= WHAT TO DO =
Print verbatim the opening line of the material and every subsequent line through the one containing "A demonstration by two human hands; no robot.".

[[ DATA BELOW open ]]

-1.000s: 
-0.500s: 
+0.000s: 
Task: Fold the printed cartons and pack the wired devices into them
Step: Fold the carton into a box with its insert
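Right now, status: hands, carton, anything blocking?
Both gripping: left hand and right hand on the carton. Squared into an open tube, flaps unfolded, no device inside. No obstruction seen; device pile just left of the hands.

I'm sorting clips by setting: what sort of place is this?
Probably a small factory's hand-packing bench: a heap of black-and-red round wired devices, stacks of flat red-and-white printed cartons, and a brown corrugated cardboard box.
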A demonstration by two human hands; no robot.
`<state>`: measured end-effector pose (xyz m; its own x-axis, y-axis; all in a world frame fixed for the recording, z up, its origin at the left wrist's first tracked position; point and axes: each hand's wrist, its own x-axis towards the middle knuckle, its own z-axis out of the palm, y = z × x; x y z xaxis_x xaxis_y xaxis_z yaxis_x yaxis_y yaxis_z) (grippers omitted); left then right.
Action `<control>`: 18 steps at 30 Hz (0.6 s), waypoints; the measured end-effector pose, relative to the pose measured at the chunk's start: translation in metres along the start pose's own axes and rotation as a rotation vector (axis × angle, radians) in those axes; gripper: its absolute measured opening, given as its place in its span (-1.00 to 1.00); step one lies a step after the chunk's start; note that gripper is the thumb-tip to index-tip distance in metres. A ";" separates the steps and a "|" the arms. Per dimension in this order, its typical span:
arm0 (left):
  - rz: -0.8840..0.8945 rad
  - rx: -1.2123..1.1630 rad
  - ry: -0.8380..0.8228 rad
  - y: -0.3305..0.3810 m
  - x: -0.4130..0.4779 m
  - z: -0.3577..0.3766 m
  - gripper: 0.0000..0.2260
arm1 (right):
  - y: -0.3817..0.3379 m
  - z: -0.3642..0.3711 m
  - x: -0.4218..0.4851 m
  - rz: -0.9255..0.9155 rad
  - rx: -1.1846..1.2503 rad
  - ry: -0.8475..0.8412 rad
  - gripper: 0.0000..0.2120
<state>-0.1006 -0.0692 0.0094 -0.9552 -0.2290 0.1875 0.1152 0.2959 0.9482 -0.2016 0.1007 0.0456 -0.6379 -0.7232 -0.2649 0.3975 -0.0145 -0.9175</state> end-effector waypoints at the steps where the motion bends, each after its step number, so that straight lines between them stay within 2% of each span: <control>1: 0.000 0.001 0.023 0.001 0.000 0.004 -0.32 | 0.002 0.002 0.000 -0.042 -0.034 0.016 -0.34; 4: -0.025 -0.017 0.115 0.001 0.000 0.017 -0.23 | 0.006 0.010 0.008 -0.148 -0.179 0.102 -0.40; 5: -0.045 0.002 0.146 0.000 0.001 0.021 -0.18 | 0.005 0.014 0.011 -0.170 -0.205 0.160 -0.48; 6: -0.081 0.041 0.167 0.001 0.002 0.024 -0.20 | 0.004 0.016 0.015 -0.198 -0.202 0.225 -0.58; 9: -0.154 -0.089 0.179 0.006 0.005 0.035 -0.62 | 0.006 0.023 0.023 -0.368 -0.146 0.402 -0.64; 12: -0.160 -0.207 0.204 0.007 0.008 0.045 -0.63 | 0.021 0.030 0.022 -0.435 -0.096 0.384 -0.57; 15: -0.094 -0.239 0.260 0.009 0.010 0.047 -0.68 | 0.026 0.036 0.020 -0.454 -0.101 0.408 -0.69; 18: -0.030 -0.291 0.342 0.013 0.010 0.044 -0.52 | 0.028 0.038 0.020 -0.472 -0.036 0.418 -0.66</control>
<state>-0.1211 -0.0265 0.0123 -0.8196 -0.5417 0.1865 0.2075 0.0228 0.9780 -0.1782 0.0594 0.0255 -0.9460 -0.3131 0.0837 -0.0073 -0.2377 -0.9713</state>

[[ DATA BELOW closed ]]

= RESULT FOR THIS TASK =
-1.000s: 
-0.500s: 
+0.000s: 
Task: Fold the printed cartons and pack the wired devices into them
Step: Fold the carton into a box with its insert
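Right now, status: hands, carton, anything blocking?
Both gripping: left hand and right hand on the carton. Squared into an open tube, flaps unfolded, no device inside. No obstruction seen; device pile just left of the hands.

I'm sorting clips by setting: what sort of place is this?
Probably a small factory's hand-packing bench: a heap of black-and-red round wired devices, stacks of flat red-and-white printed cartons, and a brown corrugated cardboard box.
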A demonstration by two human hands; no robot.

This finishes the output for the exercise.